Primary Category: Performing Arts / Film, TV, Video

Genre: Film

Summary:

Sam Daniels (Dustin Hoffman) and his wife (Rene Russo) are both working for a federal infectious disease laboratory, but their marriage is on the rocks. A mysterious lethal illness, remarkably like Ebola fever, breaks out at various sites in America, all eventually connected to a pet shop that received a monkey from an illegal smuggling operation.

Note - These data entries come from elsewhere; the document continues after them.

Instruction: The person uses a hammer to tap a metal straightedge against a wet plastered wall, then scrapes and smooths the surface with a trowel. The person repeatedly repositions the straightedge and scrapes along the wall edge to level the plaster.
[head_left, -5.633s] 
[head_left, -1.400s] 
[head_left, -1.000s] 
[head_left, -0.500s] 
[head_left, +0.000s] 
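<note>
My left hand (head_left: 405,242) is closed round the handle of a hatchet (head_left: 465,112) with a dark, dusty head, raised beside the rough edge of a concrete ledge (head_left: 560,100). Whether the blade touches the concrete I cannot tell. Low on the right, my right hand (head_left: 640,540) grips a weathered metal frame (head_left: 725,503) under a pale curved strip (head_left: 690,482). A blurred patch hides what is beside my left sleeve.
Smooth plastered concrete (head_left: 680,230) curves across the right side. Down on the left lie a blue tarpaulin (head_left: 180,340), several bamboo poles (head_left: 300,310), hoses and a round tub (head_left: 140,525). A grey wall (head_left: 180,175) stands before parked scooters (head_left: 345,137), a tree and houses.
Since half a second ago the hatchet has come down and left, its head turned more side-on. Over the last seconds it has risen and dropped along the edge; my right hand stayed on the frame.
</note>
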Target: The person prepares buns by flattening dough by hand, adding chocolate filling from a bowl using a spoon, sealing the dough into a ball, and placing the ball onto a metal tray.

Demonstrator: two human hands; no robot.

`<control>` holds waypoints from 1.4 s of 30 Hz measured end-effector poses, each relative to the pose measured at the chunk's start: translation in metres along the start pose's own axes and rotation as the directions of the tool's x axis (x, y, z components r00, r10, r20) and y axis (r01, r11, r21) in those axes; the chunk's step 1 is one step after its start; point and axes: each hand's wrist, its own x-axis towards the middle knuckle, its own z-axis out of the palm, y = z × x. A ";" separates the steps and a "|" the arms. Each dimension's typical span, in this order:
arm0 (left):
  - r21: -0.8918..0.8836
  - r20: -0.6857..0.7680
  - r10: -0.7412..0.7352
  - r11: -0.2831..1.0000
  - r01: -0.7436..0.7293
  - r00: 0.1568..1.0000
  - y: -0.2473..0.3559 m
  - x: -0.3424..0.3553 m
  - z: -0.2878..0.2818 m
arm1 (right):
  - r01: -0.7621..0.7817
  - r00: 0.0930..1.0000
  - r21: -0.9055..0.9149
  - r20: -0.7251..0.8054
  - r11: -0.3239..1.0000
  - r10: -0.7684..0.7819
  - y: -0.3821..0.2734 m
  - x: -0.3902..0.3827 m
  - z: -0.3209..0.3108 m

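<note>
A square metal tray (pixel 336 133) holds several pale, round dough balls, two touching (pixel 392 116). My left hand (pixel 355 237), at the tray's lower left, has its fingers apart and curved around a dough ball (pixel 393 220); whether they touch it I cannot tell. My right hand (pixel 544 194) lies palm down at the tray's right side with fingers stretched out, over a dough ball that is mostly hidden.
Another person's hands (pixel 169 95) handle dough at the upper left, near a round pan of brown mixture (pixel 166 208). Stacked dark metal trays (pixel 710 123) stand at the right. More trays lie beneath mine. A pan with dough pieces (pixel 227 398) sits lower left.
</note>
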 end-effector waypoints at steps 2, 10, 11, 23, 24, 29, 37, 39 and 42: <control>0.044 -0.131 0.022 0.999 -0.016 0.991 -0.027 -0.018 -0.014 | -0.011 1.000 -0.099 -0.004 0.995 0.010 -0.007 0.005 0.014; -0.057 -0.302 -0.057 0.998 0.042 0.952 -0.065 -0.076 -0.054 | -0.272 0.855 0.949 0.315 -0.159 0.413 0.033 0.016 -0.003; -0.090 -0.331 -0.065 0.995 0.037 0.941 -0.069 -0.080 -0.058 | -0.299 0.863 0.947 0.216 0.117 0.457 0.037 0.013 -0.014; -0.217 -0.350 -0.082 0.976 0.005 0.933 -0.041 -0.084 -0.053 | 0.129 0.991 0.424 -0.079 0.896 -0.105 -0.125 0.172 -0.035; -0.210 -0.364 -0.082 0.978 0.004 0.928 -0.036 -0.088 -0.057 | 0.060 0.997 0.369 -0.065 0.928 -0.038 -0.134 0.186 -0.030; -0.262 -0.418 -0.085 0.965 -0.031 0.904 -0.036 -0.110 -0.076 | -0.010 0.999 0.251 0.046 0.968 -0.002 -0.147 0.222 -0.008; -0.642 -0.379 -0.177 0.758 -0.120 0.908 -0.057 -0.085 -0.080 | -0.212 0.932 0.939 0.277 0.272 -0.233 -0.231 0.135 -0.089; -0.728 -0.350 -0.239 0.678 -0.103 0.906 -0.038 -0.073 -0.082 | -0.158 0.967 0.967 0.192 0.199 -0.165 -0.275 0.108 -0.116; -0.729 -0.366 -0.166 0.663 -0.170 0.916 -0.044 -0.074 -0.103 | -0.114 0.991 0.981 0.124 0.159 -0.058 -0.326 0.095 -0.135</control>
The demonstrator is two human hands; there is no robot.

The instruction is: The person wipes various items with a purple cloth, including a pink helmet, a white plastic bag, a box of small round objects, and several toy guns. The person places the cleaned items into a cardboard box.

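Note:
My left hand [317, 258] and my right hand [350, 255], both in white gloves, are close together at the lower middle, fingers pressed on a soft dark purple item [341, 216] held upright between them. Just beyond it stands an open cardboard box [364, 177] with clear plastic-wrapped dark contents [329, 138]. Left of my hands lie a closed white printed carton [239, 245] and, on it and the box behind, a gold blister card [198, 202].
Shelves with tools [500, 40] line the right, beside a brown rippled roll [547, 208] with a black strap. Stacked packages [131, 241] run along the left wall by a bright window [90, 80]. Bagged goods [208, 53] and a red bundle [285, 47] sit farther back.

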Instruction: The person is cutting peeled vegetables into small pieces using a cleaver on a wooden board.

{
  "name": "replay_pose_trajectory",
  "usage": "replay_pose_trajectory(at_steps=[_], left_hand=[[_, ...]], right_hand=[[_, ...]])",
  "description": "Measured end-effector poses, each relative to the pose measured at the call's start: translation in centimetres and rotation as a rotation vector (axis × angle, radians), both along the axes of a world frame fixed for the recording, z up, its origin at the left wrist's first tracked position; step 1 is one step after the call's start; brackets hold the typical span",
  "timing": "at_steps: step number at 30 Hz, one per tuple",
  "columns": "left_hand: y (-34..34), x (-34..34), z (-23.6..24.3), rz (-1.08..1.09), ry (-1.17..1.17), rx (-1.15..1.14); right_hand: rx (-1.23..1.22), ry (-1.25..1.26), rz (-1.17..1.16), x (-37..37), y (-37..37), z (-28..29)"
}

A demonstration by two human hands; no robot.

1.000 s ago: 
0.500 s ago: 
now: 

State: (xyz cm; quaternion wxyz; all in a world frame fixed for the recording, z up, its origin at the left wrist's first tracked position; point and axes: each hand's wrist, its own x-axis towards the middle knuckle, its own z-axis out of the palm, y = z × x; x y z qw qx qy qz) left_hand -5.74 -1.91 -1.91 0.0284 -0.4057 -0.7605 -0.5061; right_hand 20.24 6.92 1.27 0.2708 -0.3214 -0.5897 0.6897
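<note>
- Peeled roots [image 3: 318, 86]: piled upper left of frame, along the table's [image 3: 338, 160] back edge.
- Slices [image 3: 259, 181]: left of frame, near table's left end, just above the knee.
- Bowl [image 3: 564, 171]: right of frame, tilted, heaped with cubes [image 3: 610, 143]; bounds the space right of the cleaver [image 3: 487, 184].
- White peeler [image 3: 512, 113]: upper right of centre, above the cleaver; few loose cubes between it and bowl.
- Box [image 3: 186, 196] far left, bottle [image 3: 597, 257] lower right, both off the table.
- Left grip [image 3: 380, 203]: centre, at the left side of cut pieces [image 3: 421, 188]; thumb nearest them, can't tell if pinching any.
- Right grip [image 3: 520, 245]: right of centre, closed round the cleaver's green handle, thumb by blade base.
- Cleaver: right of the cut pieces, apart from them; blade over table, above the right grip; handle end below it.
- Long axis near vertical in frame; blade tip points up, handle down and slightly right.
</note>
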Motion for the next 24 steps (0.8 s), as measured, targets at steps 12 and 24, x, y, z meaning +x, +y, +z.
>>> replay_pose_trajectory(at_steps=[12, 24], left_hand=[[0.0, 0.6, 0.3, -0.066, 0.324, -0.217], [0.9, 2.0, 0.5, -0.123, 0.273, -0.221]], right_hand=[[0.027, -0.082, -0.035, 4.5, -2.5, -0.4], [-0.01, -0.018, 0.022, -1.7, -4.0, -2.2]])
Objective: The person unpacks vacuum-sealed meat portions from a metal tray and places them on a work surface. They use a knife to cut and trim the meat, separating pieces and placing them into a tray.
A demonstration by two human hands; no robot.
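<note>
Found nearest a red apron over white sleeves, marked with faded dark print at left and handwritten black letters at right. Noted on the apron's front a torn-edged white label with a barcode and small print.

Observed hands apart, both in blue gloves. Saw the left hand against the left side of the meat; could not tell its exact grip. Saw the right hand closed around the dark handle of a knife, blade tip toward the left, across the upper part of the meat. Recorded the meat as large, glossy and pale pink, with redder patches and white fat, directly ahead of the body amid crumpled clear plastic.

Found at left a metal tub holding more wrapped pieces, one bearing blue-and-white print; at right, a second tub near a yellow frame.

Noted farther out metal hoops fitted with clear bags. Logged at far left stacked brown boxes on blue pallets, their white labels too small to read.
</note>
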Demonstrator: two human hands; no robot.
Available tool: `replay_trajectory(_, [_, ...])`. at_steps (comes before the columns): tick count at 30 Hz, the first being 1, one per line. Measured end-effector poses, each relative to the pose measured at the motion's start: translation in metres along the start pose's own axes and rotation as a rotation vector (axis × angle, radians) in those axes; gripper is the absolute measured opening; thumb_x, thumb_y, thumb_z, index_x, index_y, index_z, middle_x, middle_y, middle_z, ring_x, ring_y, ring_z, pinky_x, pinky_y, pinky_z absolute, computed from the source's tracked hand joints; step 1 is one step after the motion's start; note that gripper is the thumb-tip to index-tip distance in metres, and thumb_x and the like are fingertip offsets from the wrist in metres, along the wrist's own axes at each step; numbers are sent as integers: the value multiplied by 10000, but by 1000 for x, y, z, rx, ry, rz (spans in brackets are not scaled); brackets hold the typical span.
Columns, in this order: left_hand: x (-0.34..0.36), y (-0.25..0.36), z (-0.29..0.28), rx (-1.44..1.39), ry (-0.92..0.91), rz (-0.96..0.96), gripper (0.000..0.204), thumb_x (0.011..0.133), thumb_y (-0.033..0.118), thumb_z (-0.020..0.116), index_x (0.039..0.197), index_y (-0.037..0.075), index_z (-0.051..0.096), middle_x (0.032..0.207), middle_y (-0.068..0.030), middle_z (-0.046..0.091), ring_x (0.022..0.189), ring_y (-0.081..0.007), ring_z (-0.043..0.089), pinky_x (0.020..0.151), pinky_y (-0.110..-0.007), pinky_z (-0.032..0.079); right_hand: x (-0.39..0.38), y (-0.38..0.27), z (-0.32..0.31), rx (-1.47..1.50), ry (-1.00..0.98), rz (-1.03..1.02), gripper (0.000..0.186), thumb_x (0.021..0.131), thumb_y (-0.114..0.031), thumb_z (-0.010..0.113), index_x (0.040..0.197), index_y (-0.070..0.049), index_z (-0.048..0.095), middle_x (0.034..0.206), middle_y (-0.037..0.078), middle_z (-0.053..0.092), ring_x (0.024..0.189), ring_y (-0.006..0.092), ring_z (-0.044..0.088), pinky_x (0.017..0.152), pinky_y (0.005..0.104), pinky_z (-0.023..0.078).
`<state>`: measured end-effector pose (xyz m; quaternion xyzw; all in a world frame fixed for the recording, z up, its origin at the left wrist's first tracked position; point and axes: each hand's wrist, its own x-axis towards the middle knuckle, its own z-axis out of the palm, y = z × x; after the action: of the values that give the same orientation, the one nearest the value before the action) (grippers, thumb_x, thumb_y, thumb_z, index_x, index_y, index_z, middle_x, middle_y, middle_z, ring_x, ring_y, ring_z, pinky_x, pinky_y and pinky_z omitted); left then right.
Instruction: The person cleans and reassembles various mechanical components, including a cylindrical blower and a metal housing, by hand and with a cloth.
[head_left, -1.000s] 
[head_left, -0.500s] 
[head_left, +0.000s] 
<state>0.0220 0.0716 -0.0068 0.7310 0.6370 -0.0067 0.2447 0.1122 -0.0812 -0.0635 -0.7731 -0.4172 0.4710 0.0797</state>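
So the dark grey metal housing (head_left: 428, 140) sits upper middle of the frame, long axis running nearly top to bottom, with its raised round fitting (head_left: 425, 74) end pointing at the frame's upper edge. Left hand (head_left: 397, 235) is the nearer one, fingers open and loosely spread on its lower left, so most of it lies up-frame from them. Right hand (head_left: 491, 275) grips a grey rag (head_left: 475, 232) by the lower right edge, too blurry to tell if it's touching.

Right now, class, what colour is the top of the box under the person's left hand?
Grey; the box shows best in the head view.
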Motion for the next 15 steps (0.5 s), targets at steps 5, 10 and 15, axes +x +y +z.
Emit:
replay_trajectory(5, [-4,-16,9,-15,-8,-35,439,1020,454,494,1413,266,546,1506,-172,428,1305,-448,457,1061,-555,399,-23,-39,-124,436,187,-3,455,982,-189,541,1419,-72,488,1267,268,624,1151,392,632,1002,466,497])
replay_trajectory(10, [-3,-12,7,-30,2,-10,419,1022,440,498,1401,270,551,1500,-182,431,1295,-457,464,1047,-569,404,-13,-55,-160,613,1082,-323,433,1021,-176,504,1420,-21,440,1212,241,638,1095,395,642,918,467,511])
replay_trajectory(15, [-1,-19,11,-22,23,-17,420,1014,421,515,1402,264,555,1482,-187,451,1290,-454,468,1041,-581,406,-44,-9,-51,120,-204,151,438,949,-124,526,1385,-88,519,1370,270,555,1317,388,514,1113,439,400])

Most cases are immediately isolated and contained, but a town in California develops an epidemic of the new disease.

The lab is called in and the military enforces a strict quarantine that divides families and prevents anyone from leaving the area. One worker dies quickly and Sam's wife falls ill. The crass General Donald McClintock (Donald Sutherland) is convinced that the nation can be saved only by the annihilation of the town by a gigantic bomb.

A plane sets out on the gruesome mission. Meanwhile, Hoffman leaps from a helicopter onto the cargo ship where the sailor-smuggler has just died leaving a photo of the monkey carrier. Sam makes a televised appeal for help locating the cute but dangerous, little monkey; a terrified mother responds and the creature is snatched from the arms of her child.

With military snipers in hot pursuit, Sam returns to the town, radioing the baffled bomber pilots with a barrage of reasons why they should ditch their mission of destruction. He puts the tiny monkey to work producing anti-sera and vaccines, which--in only a matter of minutes!--rescue the town, his wife, and his marriage. The pilots disobey orders and dump their bomb in the sea.